Al di là di ogni variazione semantica dei termini resta comunque
il fatto che il nostro organismo, soggetto all'invecchiamento
e solitamente anche alla vecchiaia, porta certamente in sè
un meccanismo programmato che fissa un limite invalicabile
al suo arco biologico, termine raggiungibile solo nelle condizioni
ideali di un invecchiamento che si mantenga fisiologico sino
alla fine. Quando invece, ed è il caso estremamente più comune,
sulla base di questo invecchiamento fisiologico di organi
ed apparati si innestano quegli agenti ambientali che abbiamo
in precedenza ricordato, si assiste a quel precoce decadimento
delle condizioni fisiche e mentali che costituisce l'invecchiamento
secondario o altrimenti conosciuto come patologico. Da queste
considerazioni risulta che l'invecchiamento, nel senso più
comune del termine, deve intendersi quasi sempre come una
condizione multifattoriale in cui il fattore ambiente è verosimilmente
uno degli agenti di particolare rilevanza e nel quale si identificano,
oltre alle malattie fisiche, tutte quelle situazioni ed afferenze
negative che derivano all'individuo dall'ecosistema che lo
circonda durante l'intero corso della vita. Nel processo di
deteriorainento senile l'ambiente, quindi, esercita un'influenza
fondamentale anche sul versante sociale dove spesso, con la
perdita del ruolo professionale, l'anziano corre il rischio
di essere respinto verso l'emarginazione e l'isolamento che
sono, come è noto, i "gerotossici" più pericolosi.
Dobbiamo tuttavia tenere presente che, al momento attuale,
non è ancora possibile indicare fino a che punto le modificazioni
strutturali e funzionali dell'organismo, riferibili alla senescenza,
siano attribuibili alla costituzione genetica dell'individuo
e della specie, cioè al processo di invecchiamento primario,
e fino a quale punto invece esse siano da imputare alle aggressioni
ambientali di varia natura che, come abbiamo visto, sono in
grado di esercitare un impulso accelerante sulla naturale
involuzione fisiologica dell'uomo.

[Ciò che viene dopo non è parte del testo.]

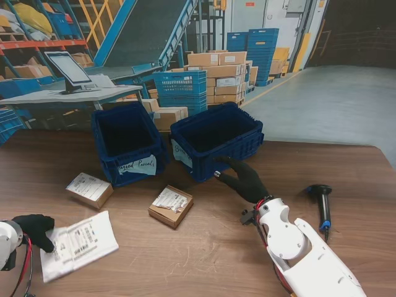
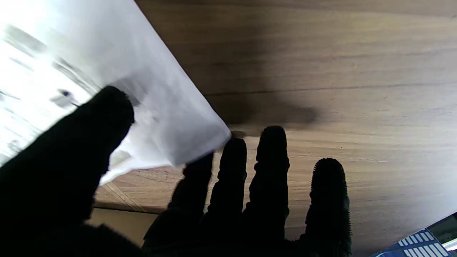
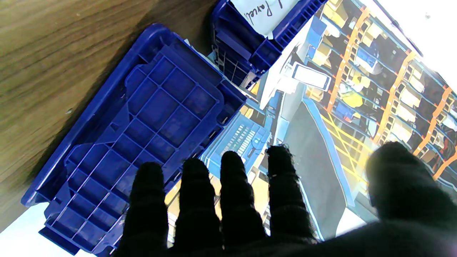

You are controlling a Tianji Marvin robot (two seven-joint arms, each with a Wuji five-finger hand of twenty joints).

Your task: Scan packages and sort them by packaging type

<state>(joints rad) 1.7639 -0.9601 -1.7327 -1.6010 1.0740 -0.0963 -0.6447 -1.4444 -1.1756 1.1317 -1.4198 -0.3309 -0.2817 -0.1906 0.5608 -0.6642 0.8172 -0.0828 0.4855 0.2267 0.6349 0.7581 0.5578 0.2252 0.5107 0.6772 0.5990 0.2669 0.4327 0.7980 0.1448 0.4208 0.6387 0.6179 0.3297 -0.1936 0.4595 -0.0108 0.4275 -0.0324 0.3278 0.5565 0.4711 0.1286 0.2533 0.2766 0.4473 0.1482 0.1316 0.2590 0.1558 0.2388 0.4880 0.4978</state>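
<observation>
Two hands: both in black gloves, one at each side of the wooden worktop (image 1: 204, 260).
Left hand (image 1: 34, 230): thumb and fingers (image 2: 232, 167) pinch one corner of the white poly mailer (image 1: 77, 242); the other fingers are spread over bare wood.
White poly mailer: flat at the near left, label up, long axis slanting away to the right.
Right hand (image 1: 244, 178): fingers (image 3: 235, 185) straight and apart, holding nothing, reaching toward the near wall of the right blue bin (image 1: 216, 139).
Right arm: white, stretched diagonally from the near right corner.
Left blue bin (image 1: 127, 142): beside the right one, carrying a handwritten paper label.
Two cardboard boxes (image 1: 90, 189) (image 1: 171, 206): labelled, lying between the bins and the mailer.
Handheld scanner (image 1: 322, 204): black, lying well right of the right hand.
</observation>
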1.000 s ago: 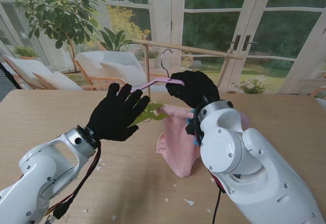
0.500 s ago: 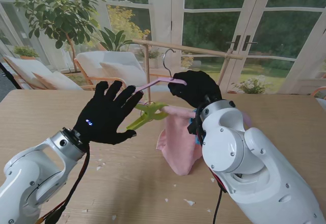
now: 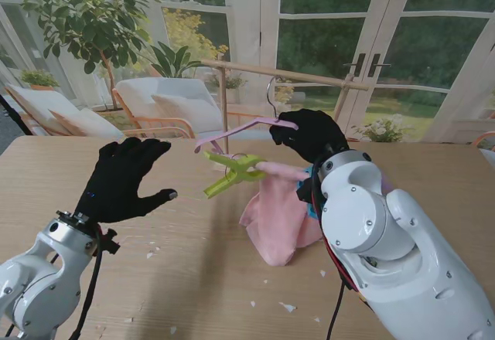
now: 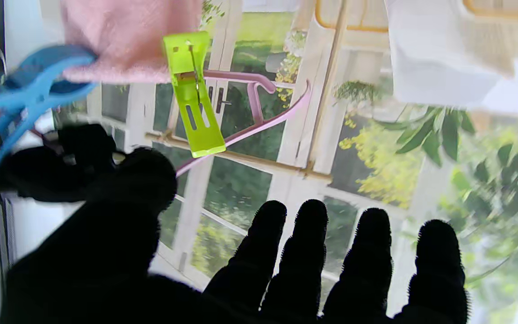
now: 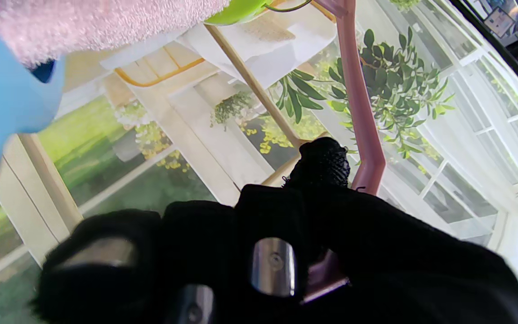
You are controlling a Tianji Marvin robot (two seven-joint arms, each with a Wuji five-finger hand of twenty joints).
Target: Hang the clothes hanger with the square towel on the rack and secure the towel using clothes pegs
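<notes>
My wooden table (image 3: 433, 170) stretches wide and pale under the arms. Small white scraps (image 3: 287, 307) lie scattered on it nearer to me — the pink towel's (image 3: 274, 224) lower end seems to touch the top, though I cannot tell.

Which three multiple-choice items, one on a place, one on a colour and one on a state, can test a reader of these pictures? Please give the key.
1. Where is the green peg?
A. on the table
B. clipped on the pink towel at the hanger
C. in the left hand

2. What colour is the second peg?
A. blue
B. red
C. white

3. What is the left hand doing?
A. gripping the hanger
B. squeezing a peg
C. open, holding nothing

Key: 1 B, the peg's jaws bite the towel. 2 A, the left wrist view shows it blue. 3 C, its fingers are spread apart.
</notes>
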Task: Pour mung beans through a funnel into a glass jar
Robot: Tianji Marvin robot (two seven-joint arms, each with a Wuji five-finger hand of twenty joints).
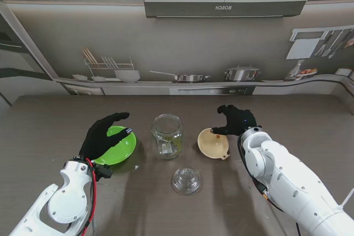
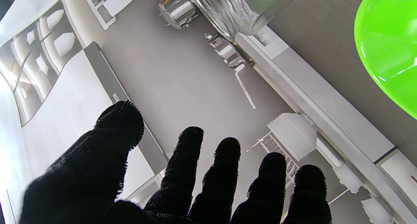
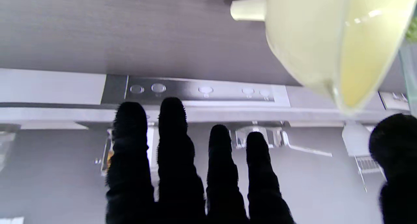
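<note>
My right hand (image 1: 237, 120), fingers spread and holding nothing, hovered just beside the funnel (image 1: 213, 143), which lay tipped on the table (image 1: 50, 125), spout toward me; the glass jar (image 1: 167, 135) stood beyond it, leftward.

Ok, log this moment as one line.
left hand: open over green bowl | right hand: open by funnel | glass jar: upright, no funnel
</note>
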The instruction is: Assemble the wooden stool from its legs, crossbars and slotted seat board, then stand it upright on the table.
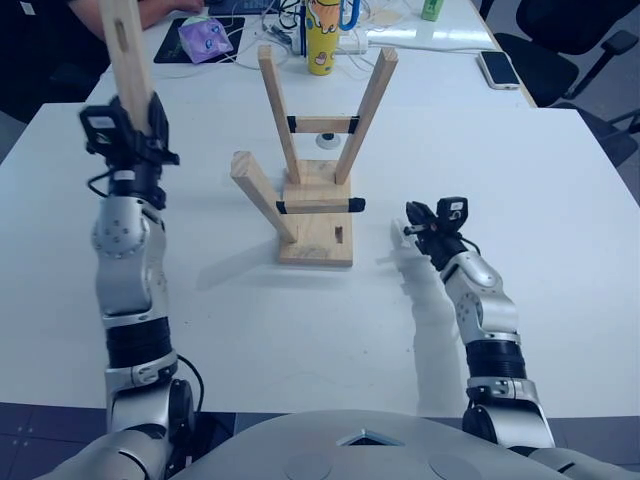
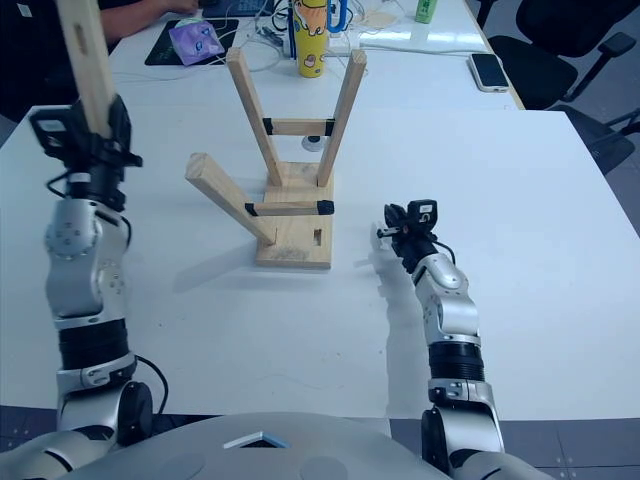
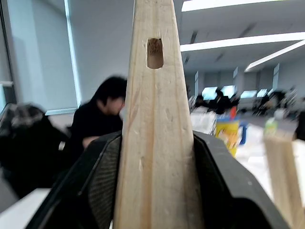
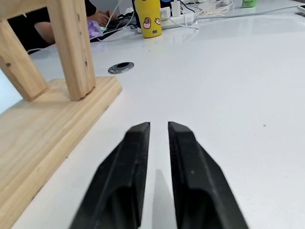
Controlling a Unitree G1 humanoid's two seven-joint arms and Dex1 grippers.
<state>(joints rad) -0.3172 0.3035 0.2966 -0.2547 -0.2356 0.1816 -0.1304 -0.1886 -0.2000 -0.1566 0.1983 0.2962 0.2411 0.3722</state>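
Note:
The slotted seat board lies flat mid-table, carrying the upturned stool. Two legs stand up from it, joined by a crossbar. A third leg leans out to the left, tied in by a lower crossbar. An open slot shows on the board's right front corner. My left gripper is raised at the far left, shut on the fourth leg, which points upright. My right gripper hovers low just right of the board, its fingers nearly together and holding nothing.
A yellow cup, cables and a purple pad sit on the table behind. A phone lies at the back right. A metal grommet is set in the tabletop behind the stool. Bare white tabletop lies to the right.

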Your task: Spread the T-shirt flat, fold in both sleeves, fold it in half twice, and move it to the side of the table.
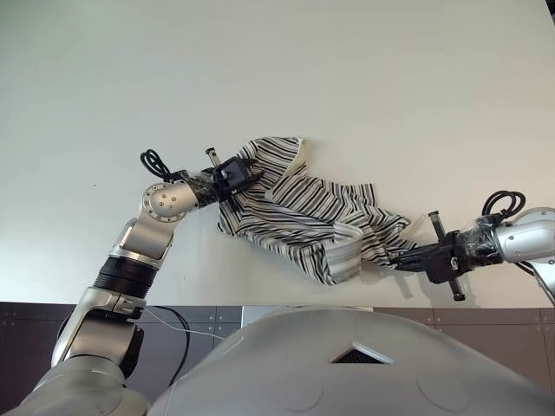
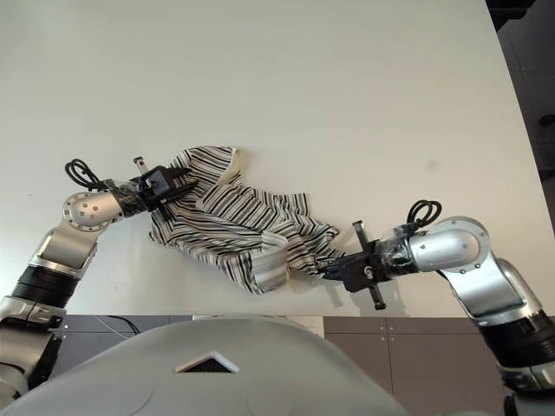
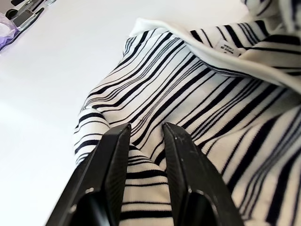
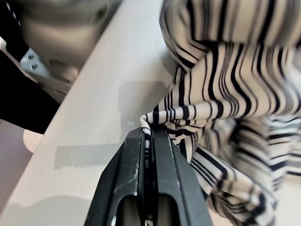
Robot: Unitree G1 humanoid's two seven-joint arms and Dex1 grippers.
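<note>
The right arm's fingers (image 4: 131, 165), black and narrow, are clenched flat together on a pinch of hem at one corner of the black-and-white striped T-shirt (image 1: 303, 212). From that pinch the cloth runs in a drawn-out point back to the rest of the garment. The left arm's fingers (image 3: 110, 165) stand a little parted at the opposite side of the shirt. They lie low on the fabric, with a ridge of striped cloth between them, and their tips are not pressed together.

Between the two arms the shirt lies rumpled on the pale, smooth worktop (image 1: 260, 69), bunched into loose folds rather than spread flat. One flap near the right arm is turned over, showing its paler inner face. A small white label (image 3: 228, 47) is visible inside the garment near the left arm. The shirt sits in the nearer part of the worktop, close to the front edge, roughly central from side to side.
</note>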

È di osservazione abbastanza
comune, tuttavia, che la morte per vecchiaia è ancora un evento
del tutto eccezionale anche nelle società più progredite,
dal momento che la "senescenza programmata" è largamente sollecitata
da altre cause di invecchiamento che provengono dall'ambiente
di vita. In conclusione, come abbiamo osservato all'inizio,
la longevità potenziale, che corrisponde alla massima durata
di vita per ogni specie, si concretizza, nella realtà particolare,
in un segmento biologico "effettivo" che risulterà più o meno
variabile da individuo a individuo a seconda delle differenze
genetiche osservabili all'interno della specie stessa ed a
seconda della diversa decurtazione operata dai fattori ambientali.
L'eccezione della morte naturale rimane tuttavia possibile,
sul piano speculativo, come conseguenza di una qualsiasi perturbazione
dell'omeostasi che non configuri una vera e propria entità
clinica, pur causando una fatale ed irreparabile perdita di
efficienza del sistema organismico. È quanto già ipotizzava,
due secoli or sono, Antonio Mandini in un passo del suo trattato
su "La Vecchiezza" che ci piace citare, a chiusura di questa
esposizione: "La vita quantunque preziosa, ben impiegata,
ed utile ad altrui, deve poi finalmente aver termine; e se
una qualche malattia acuta, o un colpo di esterna invasione
non la tronca d'improvviso, se una lagrimevole consunzione
in mezzo alli stenti poco a poco non la infievolisce,ed avvelena,
per fisica necessaria indispensabile conseguenza deve anche
fuor di malattia reale, e palese, a modo di una fiaccola,
che manca d'alimento, grado a grado indebolirsi, placidamente
perdere la sua luce, e poi mancare per intiero".